(Collection entries)
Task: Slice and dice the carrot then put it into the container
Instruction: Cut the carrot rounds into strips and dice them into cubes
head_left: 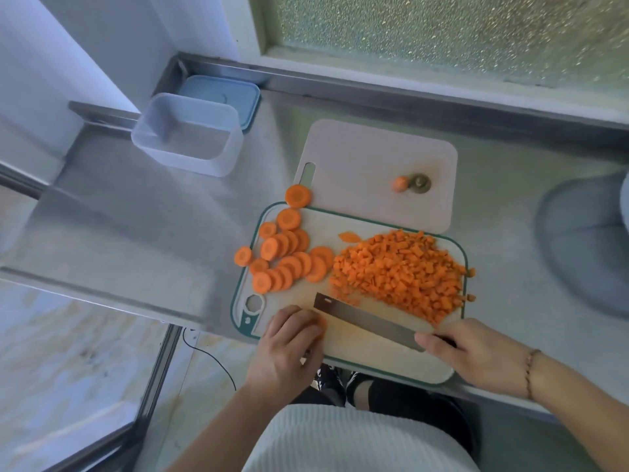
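Note:
A green-rimmed cutting board holds a big heap of diced carrot on its right and several round carrot slices on its left. My right hand grips the handle of a cleaver-style knife whose blade lies across the board's near part. My left hand is curled at the board's near left corner over a carrot slice, just left of the blade tip. The clear empty container stands at the far left of the steel counter.
A pale second board lies behind the first, carrying the carrot's end pieces. A blue lid sits behind the container. One slice lies off the board's left edge. A grey round object is at the right. The counter edge drops off at left.

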`<state>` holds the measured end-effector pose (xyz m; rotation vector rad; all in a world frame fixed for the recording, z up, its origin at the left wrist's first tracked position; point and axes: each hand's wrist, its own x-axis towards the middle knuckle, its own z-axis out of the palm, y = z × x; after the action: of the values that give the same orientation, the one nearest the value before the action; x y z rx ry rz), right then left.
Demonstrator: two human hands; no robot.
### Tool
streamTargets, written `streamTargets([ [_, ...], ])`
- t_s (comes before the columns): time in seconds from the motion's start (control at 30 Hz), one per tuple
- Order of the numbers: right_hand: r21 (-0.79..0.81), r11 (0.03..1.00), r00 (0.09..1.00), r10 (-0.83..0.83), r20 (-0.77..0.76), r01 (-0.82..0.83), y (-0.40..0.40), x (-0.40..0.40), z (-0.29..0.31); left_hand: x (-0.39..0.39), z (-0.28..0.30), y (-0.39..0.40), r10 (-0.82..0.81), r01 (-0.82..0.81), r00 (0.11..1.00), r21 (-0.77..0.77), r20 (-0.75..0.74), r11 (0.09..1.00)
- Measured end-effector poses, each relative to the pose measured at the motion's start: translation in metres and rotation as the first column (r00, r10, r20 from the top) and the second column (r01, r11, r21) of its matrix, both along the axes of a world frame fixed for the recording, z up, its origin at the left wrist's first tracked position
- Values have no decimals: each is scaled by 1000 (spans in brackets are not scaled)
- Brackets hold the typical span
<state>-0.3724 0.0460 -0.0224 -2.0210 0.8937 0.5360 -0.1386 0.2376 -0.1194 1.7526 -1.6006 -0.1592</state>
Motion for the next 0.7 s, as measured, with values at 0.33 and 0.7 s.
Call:
streamTargets([
  [0.33, -56, 990, 992, -129, -13, 128, -20, 1, 3, -7, -3, -11, -27, 28, 999, 14, -32, 1000],
  [0.7, -51, 992, 993, -117, -15, 116, 32, -5, 8, -17, -6, -21, -66, 66, 998, -34, 20, 997],
])
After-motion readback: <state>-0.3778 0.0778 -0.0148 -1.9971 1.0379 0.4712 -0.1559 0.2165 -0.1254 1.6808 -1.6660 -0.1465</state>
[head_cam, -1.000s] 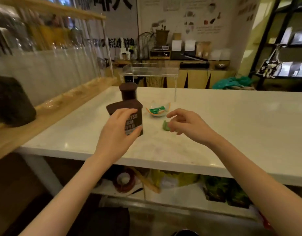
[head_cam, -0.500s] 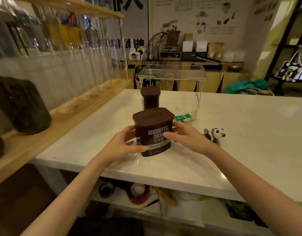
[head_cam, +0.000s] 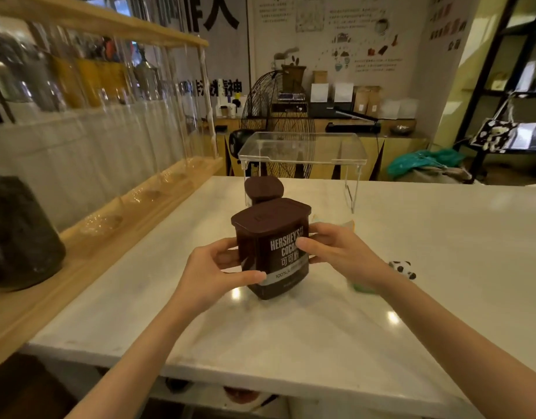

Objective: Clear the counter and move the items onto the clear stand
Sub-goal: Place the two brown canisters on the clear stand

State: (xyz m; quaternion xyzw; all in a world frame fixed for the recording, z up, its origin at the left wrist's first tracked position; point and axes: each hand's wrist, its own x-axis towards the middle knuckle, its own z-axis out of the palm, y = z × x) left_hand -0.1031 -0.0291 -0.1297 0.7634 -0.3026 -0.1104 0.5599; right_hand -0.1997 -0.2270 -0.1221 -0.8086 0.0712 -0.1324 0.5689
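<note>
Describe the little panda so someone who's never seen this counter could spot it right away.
On the white counter, look just beyond the right hand, which grips the brown cocoa tub. The panda figurine sits there, partly hidden by the forearm. It is the only black-and-white thing there.

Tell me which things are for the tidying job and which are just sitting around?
For the job:
cocoa tub, held between left hand and right hand
second tub
panda toy
clear stand
counter

Just sitting around:
fan
wooden shelf
dark jar
green bag
</note>
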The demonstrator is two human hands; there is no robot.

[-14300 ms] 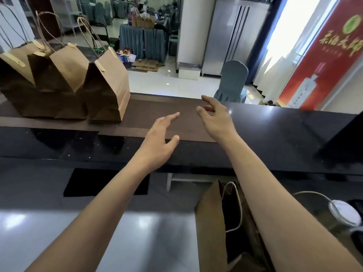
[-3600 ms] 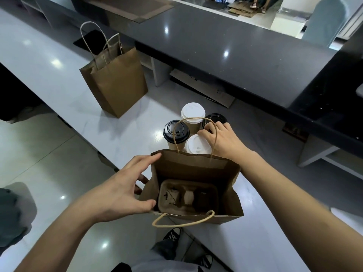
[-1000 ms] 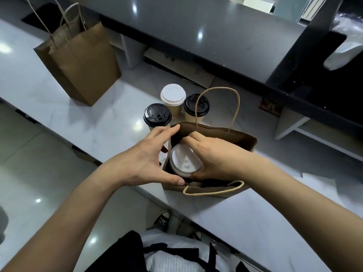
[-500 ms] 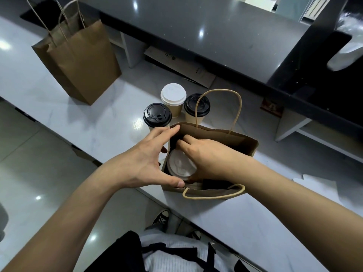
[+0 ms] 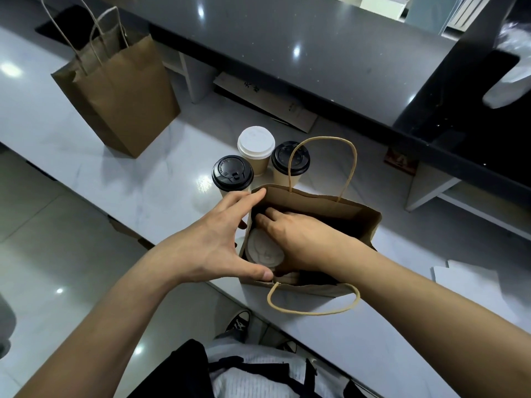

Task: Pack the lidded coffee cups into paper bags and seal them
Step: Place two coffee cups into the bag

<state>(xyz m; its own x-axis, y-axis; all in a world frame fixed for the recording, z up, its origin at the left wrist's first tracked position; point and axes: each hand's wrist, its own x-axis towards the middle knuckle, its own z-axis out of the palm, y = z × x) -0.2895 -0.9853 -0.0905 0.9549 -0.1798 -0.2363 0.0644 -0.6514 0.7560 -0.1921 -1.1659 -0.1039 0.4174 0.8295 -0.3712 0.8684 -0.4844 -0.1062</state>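
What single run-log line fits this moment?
step: seating cup in bag | right hand: on cup | left hand: holds bag rim | outside: three cups

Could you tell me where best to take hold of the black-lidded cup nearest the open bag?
Probably grip the black-lidded cup around its paper wall just under the lid, coming from the left: the open bag and left hand crowd its near right side, and the white-lidded cup stands behind it.
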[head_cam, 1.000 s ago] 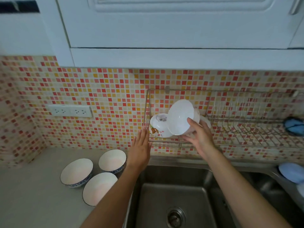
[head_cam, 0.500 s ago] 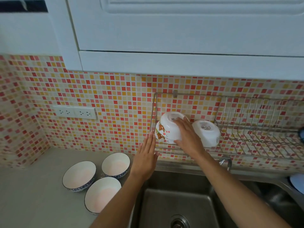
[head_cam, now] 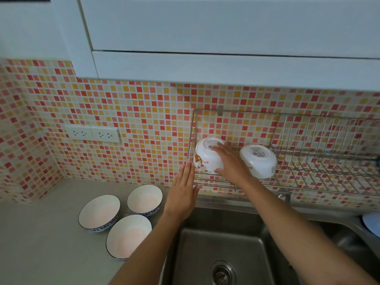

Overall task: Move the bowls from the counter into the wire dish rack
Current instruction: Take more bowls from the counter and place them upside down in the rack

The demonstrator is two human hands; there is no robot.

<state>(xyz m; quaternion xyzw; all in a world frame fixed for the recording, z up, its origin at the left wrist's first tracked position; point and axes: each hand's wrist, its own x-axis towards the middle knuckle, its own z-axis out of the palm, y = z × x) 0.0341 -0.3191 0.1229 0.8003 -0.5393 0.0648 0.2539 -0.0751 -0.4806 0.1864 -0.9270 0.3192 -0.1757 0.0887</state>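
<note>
**Two bowls upturned in the rack, three on the table**

The right hand lies over a white ceramic bowl with an orange-and-red printed pattern, which sits upside down at the left end of the wall-hung wire dish rack. Its fingers are spread across the bowl's upturned base and side, with the thumb low against the bowl's near wall. A printed sticker shows on the base just beyond the fingertips; its writing is too small to read.

Just right of that hand, a plain white ceramic bowl also rests upside down in the rack, near the first bowl but apart from it. It carries a similar sticker with a small code block, likewise unreadable.

The left hand is held flat and upright, fingers straight and pressed together, their tips at the left wire edge of the rack just beside the patterned bowl. It holds nothing.

Below and left of the left hand, three white bowls with blue-patterned rims stand upright on the grey table: a left one, a back one nearest the wrist, and a front one partly covered by the left forearm. They sit close together.

Under both forearms lies a stainless steel sink with a round drain. On the mosaic tile wall left of the hands is a white double power socket. White cupboards hang above.
</note>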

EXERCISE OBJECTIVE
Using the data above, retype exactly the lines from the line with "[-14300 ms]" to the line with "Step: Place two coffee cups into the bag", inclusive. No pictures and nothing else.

ANSWER FOR THIS EXERCISE
[-14300 ms] 
[-3600 ms] 
[-1000 ms] 
[-500 ms] 
[+0 ms] 

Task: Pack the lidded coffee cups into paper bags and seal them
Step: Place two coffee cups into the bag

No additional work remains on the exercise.